* WORK REQUIRED
Transcribe every line below exactly; no image goes into the output.

* SUPPLIED DATA
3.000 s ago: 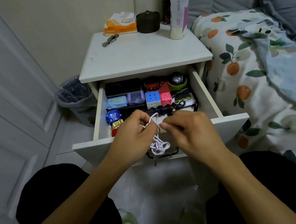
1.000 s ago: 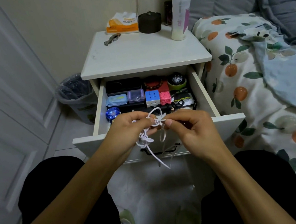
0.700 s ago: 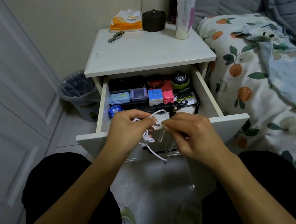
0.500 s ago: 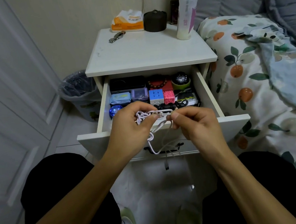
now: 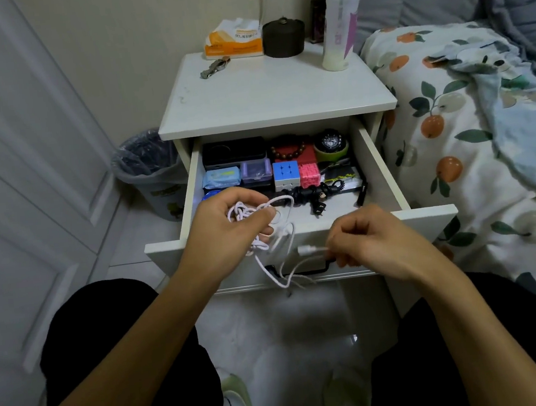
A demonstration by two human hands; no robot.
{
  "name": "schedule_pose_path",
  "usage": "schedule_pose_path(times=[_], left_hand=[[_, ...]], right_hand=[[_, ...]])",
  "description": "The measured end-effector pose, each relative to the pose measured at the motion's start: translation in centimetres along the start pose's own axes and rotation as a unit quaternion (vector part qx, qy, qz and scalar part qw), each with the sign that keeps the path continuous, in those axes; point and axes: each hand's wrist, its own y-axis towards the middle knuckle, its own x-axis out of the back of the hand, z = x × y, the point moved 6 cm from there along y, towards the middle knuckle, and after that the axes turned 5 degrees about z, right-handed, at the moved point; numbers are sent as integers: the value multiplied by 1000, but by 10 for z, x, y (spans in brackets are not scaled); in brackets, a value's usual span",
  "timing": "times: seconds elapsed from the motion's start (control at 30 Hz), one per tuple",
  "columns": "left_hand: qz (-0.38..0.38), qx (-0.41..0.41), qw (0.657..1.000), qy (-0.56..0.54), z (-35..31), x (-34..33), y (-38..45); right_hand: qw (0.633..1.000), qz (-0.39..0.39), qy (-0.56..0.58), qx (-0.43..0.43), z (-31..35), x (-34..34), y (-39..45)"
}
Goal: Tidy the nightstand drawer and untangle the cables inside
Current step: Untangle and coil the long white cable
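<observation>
— Cable work, is it? What has the person got hold of?

— A white cable (image 5: 275,235), held out over the front edge of the open drawer (image 5: 296,233). The left hand (image 5: 226,227) has its fingers (image 5: 266,214) curled round the knotted bunch of it, thumb on top. The right hand (image 5: 373,241) is lower and off to the side, fingers closed in a pinch just behind the plug (image 5: 306,249), so the plug end sticks out toward the left hand.

— So which step is this?

— I'd say the untangling itself, and mid-way at best. One end is drawn free, but loops hang slack between the two hands down in front of the drawer handle (image 5: 300,270), and the clump in the left hand looks far from loosened.

— And the rest of the drawer?

— Small boxes, a puzzle cube (image 5: 286,172) and a bead bracelet (image 5: 288,150) sit in rows at the back. A coiled black cable (image 5: 317,192) with its plug lies across the middle, untouched, so it likely waits its turn.

— What does the next move need?

— My guess: feed that free end back through the loops, with the left hand easing its grip so the knot can open. Pulling hard would probably tighten it.
</observation>
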Motion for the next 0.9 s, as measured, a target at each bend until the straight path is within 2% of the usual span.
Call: schedule_pose_path(times=[0.07, 0.17, 0.3, 0.43, 0.57, 0.73, 0.8, 0.9], left_hand=[[12, -7, 1000, 18, -2, 1, -2], [52, -32, 997, 39, -5, 0, -5], [100, -72, 987, 99, -8, -4, -9], [113, -72, 986, 103, -5, 2, -10], [101, -79, 986, 103, -5, 8, -11], [79, -62, 992, 72, 0, 8, -13], [65, -47, 995, 55, 3, 10, -12], [37, 0, 999, -35, 10, 18, -9]], right_hand=[[998, 19, -54, -15, -4, -3, -1], [996, -42, -71, 29, 4, -4, 1], [990, -31, 52, 129, 26, -18, 1], [980, -20, 153, 127, 26, -15, 0], [973, -38, 188, 126, 23, -9, -3], [977, -45, 137, 158, 31, -17, -3], [980, -83, 113, 140, 26, -14, -3], [984, -157, 44, 79, 11, -7, 0]])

* WRITTEN ANSWER
3.000 s ago: 
1.000 s ago: 
0.700 s ago: 
0.500 s ago: 
now: 
A demonstration by two human hands; no robot.
{
  "name": "schedule_pose_path",
  "usage": "schedule_pose_path(times=[_], left_hand=[[_, ...]], right_hand=[[_, ...]])",
  "description": "The measured end-effector pose, each relative to the pose measured at the motion's start: translation in centimetres along the start pose's own axes and rotation as a unit quaternion (vector part qx, qy, qz and scalar part qw), each with the sign that keeps the path continuous, in those axes; point and axes: each hand's wrist, its own y-axis towards the middle knuckle, its own x-axis out of the back of the hand, z = x × y, the point moved 6 cm from there along y, towards the middle knuckle, and after that the axes turned 5 degrees about z, right-handed, at the moved point; numbers are sent as integers: the value multiplied by 1000, but by 10 for z, x, y (spans in brackets are not scaled); in brackets, a value's usual span",
  "timing": "times: seconds elapsed from the motion's start (control at 30 Hz), one per tuple",
  "columns": "left_hand: qz (-0.38..0.38), qx (-0.41..0.41), qw (0.657..1.000), qy (-0.56..0.54), z (-35..31), x (-34..33), y (-38..45); right_hand: qw (0.633..1.000), qz (-0.39..0.39), qy (-0.56..0.58), qx (-0.43..0.43), z (-31..35), x (-34..34), y (-39..45)"
}
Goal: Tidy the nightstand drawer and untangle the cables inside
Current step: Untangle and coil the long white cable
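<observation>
— Cable work, is it? What has the person got hold of?

— A white cable (image 5: 275,235), held out over the front edge of the open drawer (image 5: 296,233). The left hand (image 5: 226,227) has its fingers (image 5: 266,214) curled round the knotted bunch of it, thumb on top. The right hand (image 5: 373,241) is lower and off to the side, fingers closed in a pinch just behind the plug (image 5: 306,249), so the plug end sticks out toward the left hand.

— So which step is this?

— I'd say the untangling itself, and mid-way at best. One end is drawn free, but loops hang slack between the two hands down in front of the drawer handle (image 5: 300,270), and the clump in the left hand looks far from loosened.

— And the rest of the drawer?

— Small boxes, a puzzle cube (image 5: 286,172) and a bead bracelet (image 5: 288,150) sit in rows at the back. A coiled black cable (image 5: 317,192) with its plug lies across the middle, untouched, so it likely waits its turn.

— What does the next move need?

— My guess: feed that free end back through the loops, with the left hand easing its grip so the knot can open. Pulling hard would probably tighten it.
</observation>
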Motion for the next 0.9 s, as measured, a target at each bend until the straight path is within 2% of the usual span.
Call: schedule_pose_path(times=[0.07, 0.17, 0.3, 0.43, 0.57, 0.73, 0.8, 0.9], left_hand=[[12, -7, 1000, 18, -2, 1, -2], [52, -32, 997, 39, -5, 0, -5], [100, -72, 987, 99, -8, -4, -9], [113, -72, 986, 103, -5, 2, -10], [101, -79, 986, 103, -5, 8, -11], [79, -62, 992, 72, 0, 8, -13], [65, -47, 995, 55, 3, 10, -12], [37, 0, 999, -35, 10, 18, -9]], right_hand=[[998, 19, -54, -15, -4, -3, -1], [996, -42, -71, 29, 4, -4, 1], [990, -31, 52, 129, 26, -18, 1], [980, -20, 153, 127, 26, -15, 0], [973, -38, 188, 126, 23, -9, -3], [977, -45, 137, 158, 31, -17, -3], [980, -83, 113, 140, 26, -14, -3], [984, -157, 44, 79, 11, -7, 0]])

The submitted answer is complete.